TIMS-FT-ICR MS can be applied in the LEWAF molecular weight region (m/z = 100-900). However, the ionization source (APLI) can limit the type of molecular ions that can be introduced to the TIMS-FT-ICR MS. Therefore, the ionization step needs to be tailored in order to take into consideration the molecular class target-of-interest. This particular experiment focuses on the aromatic products of oxygenation. Other ionization sources, such as electrospray ionization, atmospheric pressure photo-ionization, atmospheric pressure chemical ionization, or laser desorption ionization, can be used to target complementary molecular classes of the LEWAF. Because of the time-scale of the TIMS-FT-ICR MS analysis, online chromatographic separation is not possible; however, offline fractionation strategies are possible.

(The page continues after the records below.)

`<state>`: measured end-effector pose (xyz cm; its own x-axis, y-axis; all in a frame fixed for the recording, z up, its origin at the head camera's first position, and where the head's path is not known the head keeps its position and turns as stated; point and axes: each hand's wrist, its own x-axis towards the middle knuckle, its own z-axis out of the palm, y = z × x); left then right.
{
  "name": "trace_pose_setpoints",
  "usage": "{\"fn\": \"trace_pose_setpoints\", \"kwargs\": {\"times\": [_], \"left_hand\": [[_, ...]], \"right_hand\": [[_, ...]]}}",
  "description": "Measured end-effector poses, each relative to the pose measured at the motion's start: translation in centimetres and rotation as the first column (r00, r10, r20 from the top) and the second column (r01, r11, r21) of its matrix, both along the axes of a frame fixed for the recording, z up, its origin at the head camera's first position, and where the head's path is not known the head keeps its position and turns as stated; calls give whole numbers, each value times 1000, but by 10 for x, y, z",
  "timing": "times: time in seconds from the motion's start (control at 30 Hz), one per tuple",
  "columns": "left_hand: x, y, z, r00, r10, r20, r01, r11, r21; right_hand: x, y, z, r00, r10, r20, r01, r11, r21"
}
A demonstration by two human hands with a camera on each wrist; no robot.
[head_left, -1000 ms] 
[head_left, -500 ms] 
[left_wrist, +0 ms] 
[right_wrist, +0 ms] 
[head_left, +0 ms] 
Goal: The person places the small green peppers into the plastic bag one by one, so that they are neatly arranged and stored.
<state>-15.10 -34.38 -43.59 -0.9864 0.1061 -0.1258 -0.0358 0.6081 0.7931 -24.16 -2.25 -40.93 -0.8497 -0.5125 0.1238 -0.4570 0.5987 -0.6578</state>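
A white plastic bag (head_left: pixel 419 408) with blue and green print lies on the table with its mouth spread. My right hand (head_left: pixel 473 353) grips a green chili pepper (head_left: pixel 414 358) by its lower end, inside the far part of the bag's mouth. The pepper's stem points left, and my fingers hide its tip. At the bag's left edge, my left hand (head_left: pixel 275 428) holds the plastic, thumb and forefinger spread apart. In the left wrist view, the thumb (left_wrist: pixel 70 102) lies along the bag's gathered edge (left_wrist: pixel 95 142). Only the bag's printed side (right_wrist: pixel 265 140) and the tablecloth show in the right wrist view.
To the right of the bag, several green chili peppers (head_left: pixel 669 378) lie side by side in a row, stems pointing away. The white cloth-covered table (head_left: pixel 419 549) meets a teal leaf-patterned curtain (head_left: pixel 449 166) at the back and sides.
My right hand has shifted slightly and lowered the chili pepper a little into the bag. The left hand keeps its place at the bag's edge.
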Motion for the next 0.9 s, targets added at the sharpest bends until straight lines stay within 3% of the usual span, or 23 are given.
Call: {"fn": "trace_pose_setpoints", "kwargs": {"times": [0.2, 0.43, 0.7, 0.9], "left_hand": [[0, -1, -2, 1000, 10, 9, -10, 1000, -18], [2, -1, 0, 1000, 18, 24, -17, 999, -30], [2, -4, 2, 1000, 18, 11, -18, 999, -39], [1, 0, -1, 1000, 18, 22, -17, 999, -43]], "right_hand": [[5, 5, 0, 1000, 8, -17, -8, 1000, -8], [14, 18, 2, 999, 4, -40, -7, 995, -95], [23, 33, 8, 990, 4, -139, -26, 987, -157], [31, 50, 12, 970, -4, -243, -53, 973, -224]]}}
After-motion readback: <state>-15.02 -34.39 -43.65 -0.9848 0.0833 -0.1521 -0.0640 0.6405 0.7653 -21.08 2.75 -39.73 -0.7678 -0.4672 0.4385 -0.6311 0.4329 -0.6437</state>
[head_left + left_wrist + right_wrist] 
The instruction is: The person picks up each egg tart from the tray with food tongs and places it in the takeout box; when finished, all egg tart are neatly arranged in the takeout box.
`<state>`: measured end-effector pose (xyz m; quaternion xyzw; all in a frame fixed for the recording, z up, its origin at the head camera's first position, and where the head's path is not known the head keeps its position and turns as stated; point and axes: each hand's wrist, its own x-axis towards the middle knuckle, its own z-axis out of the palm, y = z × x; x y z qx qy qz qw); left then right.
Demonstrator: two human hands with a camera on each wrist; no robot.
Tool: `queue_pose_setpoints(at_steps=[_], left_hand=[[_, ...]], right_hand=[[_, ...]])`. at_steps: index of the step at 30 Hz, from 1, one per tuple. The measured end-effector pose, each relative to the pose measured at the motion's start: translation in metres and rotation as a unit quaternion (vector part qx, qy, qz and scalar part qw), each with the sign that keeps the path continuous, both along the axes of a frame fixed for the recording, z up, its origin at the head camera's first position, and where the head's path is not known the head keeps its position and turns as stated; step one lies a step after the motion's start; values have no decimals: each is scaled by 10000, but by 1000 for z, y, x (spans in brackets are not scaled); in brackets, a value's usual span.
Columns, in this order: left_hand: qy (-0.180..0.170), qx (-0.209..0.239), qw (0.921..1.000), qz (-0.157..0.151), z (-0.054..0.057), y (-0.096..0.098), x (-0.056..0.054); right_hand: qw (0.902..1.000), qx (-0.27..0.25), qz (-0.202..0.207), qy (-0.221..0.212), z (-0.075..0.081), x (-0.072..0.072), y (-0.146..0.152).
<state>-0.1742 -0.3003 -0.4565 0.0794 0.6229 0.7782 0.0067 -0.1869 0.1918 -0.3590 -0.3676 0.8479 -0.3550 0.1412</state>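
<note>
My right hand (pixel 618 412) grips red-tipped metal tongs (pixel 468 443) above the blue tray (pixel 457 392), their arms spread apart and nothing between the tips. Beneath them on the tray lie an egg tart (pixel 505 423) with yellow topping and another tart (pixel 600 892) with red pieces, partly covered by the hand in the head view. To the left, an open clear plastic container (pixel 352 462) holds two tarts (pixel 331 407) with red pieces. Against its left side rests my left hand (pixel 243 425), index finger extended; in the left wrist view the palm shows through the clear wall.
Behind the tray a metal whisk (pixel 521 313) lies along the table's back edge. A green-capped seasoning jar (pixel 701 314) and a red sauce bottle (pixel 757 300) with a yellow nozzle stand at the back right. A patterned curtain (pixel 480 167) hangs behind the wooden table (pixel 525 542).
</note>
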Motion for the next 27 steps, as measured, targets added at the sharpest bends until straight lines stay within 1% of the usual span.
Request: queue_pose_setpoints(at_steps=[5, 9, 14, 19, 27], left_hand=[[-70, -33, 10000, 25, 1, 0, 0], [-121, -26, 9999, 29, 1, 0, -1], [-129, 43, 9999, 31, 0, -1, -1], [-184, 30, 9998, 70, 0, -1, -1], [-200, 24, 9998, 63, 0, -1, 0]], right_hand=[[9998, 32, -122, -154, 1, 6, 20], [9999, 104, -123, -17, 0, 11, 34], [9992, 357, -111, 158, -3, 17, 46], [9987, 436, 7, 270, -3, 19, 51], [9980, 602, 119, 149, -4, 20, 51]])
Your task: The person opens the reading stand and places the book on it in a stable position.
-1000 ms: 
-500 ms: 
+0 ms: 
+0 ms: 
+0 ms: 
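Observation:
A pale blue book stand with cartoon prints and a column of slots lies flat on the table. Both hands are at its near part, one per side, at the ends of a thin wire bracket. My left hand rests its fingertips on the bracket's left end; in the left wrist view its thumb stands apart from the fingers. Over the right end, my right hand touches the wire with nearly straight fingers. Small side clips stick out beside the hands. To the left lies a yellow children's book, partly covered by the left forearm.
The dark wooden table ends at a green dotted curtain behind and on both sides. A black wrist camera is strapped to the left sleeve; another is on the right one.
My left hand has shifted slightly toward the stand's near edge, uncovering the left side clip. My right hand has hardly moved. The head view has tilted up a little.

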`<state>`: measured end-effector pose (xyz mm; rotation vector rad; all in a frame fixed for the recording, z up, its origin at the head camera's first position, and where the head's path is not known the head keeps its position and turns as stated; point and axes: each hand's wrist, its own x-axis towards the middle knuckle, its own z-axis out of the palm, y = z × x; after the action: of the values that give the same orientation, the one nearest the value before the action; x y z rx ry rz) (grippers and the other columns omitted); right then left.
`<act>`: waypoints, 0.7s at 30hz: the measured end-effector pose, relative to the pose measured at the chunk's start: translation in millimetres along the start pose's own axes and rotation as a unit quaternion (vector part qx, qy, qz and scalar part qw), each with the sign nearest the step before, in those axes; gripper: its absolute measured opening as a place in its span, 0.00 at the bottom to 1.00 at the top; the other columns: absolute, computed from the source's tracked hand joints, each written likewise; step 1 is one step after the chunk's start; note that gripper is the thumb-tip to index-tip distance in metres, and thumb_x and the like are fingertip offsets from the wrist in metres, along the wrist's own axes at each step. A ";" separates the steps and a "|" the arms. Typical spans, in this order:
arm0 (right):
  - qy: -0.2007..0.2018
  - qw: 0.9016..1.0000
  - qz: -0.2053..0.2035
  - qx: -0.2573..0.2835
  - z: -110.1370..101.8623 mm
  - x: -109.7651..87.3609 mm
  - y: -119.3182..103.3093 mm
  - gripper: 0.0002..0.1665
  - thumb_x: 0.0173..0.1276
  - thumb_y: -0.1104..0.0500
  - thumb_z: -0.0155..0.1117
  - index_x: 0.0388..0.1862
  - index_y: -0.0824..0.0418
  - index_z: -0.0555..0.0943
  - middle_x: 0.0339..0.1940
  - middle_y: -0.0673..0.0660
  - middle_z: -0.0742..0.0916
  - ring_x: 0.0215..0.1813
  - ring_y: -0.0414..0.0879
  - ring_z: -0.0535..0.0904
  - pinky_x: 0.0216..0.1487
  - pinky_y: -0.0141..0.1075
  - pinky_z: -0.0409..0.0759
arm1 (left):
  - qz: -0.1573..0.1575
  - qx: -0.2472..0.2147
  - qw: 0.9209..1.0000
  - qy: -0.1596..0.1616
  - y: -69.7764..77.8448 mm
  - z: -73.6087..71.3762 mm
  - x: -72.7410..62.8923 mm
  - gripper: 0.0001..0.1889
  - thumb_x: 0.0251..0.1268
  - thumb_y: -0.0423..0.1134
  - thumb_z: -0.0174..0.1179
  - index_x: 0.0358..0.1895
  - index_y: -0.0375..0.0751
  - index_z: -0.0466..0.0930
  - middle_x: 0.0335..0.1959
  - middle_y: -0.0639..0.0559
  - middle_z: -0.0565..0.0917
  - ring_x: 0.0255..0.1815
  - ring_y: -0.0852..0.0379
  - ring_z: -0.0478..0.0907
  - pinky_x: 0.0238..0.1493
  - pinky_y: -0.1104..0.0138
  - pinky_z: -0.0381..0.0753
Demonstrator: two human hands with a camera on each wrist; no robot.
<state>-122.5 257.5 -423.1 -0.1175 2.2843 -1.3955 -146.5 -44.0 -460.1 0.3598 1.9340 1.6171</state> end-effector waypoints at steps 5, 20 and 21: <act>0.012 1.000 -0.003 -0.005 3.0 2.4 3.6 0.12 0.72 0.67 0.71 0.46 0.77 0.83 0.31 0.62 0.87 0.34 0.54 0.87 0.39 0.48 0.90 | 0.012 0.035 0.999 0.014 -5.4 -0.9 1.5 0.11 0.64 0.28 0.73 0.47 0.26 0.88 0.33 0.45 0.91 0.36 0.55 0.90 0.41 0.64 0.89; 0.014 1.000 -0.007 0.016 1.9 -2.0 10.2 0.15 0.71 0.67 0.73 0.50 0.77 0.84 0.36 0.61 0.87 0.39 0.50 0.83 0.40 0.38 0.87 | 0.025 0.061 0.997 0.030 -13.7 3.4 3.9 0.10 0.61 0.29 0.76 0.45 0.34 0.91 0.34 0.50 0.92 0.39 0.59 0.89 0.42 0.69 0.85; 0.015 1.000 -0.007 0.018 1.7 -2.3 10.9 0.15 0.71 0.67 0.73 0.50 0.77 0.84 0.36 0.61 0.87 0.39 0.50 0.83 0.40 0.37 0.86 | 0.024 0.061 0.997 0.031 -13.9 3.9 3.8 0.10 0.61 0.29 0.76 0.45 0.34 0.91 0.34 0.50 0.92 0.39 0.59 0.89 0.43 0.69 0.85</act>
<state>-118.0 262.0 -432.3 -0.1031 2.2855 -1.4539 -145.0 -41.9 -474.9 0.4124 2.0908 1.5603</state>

Significance of This Technique with Respect to Alternate Methods

The use of APLI-TIMS-FT-ICR MS allows for the characterization of heteroatom-PAHs, evaluating the chemical distribution as well as the isomeric contribution of the molecules. Typically, this has been limited to PAHs and none of their degradation products. However, typical results show that, over time, there are significant changes in the distribution of molecules, with pure hydrocarbons reduced over time while greater numbers of oxygenated molecules are observed. Therefore, the traditional PAH analysis may insufficiently characterize the sample. Unlike other chromatographic methods, there is no limitation in molecular size due to volatility requirements, such as GC. Also, the IMS measurement provides characteristic information on the molecules structure, which is universal, unlike LC methods.

Further Applications of This Technique

This technique is not limited to the study of LEWAFs, and it can also be applied to the untargeted analysis of complex mixtures, particularly those with high isobaric interferences that require ultra-high mass resolution and those with isomeric interferences that need to be resolved. This can be applied to environmental samples, both the targeted analysis of contaminants and the broad-range analysis of dissolved organic matter, petroleum, and even biological material.